::: Data provided

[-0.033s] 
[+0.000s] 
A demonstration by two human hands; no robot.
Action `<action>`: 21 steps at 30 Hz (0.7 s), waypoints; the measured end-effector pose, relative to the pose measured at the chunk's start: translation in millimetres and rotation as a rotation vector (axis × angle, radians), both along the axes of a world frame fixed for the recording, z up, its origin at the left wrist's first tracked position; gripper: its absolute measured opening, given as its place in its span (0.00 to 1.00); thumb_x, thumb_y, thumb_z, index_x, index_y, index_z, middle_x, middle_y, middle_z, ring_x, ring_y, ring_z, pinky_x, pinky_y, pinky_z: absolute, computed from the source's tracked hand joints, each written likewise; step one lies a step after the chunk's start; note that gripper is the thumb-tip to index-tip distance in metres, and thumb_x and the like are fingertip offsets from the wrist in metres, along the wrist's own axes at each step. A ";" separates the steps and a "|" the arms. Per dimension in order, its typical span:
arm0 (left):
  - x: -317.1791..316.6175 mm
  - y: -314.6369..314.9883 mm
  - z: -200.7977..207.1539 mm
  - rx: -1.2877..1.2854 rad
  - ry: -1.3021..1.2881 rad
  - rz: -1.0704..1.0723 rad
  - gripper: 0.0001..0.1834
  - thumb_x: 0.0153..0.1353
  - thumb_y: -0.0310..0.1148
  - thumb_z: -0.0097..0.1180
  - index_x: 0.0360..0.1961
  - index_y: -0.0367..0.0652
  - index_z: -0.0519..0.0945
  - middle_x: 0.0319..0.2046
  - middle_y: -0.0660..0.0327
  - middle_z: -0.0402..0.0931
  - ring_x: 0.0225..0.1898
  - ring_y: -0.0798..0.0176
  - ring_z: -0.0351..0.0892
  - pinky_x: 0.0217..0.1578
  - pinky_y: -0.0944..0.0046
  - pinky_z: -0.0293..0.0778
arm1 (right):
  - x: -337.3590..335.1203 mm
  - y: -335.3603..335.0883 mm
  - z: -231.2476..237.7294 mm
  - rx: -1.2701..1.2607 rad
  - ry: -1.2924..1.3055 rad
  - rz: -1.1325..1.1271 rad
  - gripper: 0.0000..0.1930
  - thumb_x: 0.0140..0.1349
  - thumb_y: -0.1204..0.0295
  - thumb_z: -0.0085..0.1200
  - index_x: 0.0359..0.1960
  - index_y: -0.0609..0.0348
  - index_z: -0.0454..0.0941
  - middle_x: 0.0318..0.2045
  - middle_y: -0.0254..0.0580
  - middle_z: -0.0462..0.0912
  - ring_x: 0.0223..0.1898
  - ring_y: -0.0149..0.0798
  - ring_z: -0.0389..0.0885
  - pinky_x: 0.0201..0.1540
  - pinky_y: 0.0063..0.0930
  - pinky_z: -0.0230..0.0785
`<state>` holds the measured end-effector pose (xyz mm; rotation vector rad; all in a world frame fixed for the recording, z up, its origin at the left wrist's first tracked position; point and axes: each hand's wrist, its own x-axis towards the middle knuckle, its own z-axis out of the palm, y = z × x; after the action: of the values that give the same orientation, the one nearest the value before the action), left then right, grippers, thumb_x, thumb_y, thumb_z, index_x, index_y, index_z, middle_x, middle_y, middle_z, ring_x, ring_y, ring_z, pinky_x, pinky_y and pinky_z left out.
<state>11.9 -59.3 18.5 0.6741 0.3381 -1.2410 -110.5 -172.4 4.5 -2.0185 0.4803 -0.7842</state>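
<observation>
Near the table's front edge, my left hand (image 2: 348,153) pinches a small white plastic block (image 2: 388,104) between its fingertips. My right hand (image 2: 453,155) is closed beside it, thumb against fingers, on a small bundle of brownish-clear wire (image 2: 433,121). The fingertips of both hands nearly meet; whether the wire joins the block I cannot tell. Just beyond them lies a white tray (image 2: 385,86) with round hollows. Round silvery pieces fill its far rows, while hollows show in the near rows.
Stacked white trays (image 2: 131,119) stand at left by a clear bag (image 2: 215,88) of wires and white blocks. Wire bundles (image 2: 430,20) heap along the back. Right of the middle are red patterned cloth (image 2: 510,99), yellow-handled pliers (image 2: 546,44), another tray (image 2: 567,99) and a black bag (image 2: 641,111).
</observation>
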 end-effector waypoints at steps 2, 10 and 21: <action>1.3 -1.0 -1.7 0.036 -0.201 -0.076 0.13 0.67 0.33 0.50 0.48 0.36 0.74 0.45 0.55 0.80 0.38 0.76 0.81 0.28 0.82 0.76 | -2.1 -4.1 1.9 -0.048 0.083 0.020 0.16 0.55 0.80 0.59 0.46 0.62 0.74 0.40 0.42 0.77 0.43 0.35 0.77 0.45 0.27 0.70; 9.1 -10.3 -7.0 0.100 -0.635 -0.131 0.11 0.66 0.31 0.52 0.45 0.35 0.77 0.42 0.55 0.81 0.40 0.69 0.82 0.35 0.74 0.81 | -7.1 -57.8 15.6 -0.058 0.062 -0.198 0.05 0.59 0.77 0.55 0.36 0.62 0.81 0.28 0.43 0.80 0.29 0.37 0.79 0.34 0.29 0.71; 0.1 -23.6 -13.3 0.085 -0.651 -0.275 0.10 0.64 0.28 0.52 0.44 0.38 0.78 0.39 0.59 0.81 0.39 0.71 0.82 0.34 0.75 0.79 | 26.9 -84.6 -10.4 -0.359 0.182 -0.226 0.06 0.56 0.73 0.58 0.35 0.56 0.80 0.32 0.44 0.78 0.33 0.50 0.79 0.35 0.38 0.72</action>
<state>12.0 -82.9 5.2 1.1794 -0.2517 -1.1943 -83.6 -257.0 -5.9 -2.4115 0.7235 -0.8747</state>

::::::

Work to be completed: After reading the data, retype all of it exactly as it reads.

Solution for this problem:
[-0.033s] 
[+0.000s] 
A demonstration by two human hands; no robot.
Action `<action>`: 21 steps at 30 Hz (0.7 s), waypoints; the measured end-effector pose, relative to the pose measured at the chunk's start: translation in millimetres and rotation as a rotation vector (axis × angle, radians), both along the axes of a world frame fixed for the recording, z up, its origin at the left wrist's first tracked position; gripper: its absolute measured opening, given as its place in its span (0.00 to 1.00); thumb_x, thumb_y, thumb_z, index_x, index_y, index_z, middle_x, middle_y, middle_z, ring_x, ring_y, ring_z, pinky_x, pinky_y, pinky_z: absolute, computed from the source's tracked hand joints, each written likewise; step one lies a step after the chunk's start; note that gripper is the thumb-tip to index-tip distance in metres, and thumb_x and the like are fingertip offsets from the wrist in metres, along the wrist's own axes at each step. A ";" separates the steps and a "|" the arms. Per dimension in order, its typical span:
arm0 (left):
  - x: -317.1791..316.6175 mm
  - y: -314.6369..314.9883 mm
  - z: -200.7977..207.1539 mm
  - rx: -1.2877..1.2854 rad
  - ry: -1.3021..1.2881 rad
  - rz: -1.0704..1.0723 rad
  - gripper: 0.0001..0.1834
  - thumb_x: 0.0153..0.1353
  - thumb_y: -0.0310..0.1148
  - thumb_z: -0.0097..0.1180
  - index_x: 0.0360..0.1961
  - index_y: -0.0367..0.0652
  - index_z: -0.0519..0.0945
  - middle_x: 0.0319..0.2046
  - middle_y: -0.0660..0.0327
  - middle_z: -0.0402..0.0931
  - ring_x: 0.0225..0.1898
  - ring_y: -0.0798..0.0176
  - ring_z: -0.0351..0.0892
  - pinky_x: 0.0217..0.1578
  - pinky_y: -0.0944..0.0046
  - pinky_z: -0.0293..0.0778
arm1 (right):
  - x: -337.3590..335.1203 mm
  - y: -335.3603..335.0883 mm
  - z: -231.2476..237.7294 mm
  - rx: -1.2701..1.2607 rad
  - ry: -1.2924..1.3055 rad
  - rz: -1.1325..1.1271 rad
  - gripper: 0.0000..0.1930
  - thumb_x: 0.0140..0.1349
  - thumb_y: -0.1204..0.0295
  - thumb_z: -0.0085..0.1200
  - index_x: 0.0359..0.1960
  - index_y: -0.0609..0.0348
  - index_z: -0.0454..0.0941
  - middle_x: 0.0318..0.2045
  - middle_y: -0.0254..0.0580
  - middle_z: -0.0462..0.0912
  - ring_x: 0.0223..0.1898
  - ring_y: -0.0149..0.0798
  - ring_z: -0.0389..0.0885
  - pinky_x: 0.0201..0.1540
  - pinky_y: 0.0063..0.0930
  - pinky_z: -0.0230..0.0785
`<state>` holds the measured end-effector pose (xyz mm; rotation vector rad; all in a world frame fixed for the recording, z up, its origin at the left wrist's first tracked position; point and axes: each hand's wrist, its own x-axis towards the middle knuckle, its own z-axis out of the palm, y = z × x; after the action: of the values that give the same orientation, the one nearest the value before the action), left then right, grippers, thumb_x, thumb_y, thumb_z, index_x, index_y, index_z, middle_x, middle_y, middle_z, ring_x, ring_y, ring_z, pinky_x, pinky_y and pinky_z left out.
<state>11.9 -59.3 18.5 0.6741 0.3381 -1.2410 -110.5 -172.4 4.5 -2.0185 0.4803 -0.7842</state>
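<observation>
Near the table's front edge, my left hand (image 2: 348,153) pinches a small white plastic block (image 2: 388,104) between its fingertips. My right hand (image 2: 453,155) is closed beside it, thumb against fingers, on a small bundle of brownish-clear wire (image 2: 433,121). The fingertips of both hands nearly meet; whether the wire joins the block I cannot tell. Just beyond them lies a white tray (image 2: 385,86) with round hollows. Round silvery pieces fill its far rows, while hollows show in the near rows.
Stacked white trays (image 2: 131,119) stand at left by a clear bag (image 2: 215,88) of wires and white blocks. Wire bundles (image 2: 430,20) heap along the back. Right of the middle are red patterned cloth (image 2: 510,99), yellow-handled pliers (image 2: 546,44), another tray (image 2: 567,99) and a black bag (image 2: 641,111).
</observation>
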 end-effector waypoints at steps 2, 10 and 21: <action>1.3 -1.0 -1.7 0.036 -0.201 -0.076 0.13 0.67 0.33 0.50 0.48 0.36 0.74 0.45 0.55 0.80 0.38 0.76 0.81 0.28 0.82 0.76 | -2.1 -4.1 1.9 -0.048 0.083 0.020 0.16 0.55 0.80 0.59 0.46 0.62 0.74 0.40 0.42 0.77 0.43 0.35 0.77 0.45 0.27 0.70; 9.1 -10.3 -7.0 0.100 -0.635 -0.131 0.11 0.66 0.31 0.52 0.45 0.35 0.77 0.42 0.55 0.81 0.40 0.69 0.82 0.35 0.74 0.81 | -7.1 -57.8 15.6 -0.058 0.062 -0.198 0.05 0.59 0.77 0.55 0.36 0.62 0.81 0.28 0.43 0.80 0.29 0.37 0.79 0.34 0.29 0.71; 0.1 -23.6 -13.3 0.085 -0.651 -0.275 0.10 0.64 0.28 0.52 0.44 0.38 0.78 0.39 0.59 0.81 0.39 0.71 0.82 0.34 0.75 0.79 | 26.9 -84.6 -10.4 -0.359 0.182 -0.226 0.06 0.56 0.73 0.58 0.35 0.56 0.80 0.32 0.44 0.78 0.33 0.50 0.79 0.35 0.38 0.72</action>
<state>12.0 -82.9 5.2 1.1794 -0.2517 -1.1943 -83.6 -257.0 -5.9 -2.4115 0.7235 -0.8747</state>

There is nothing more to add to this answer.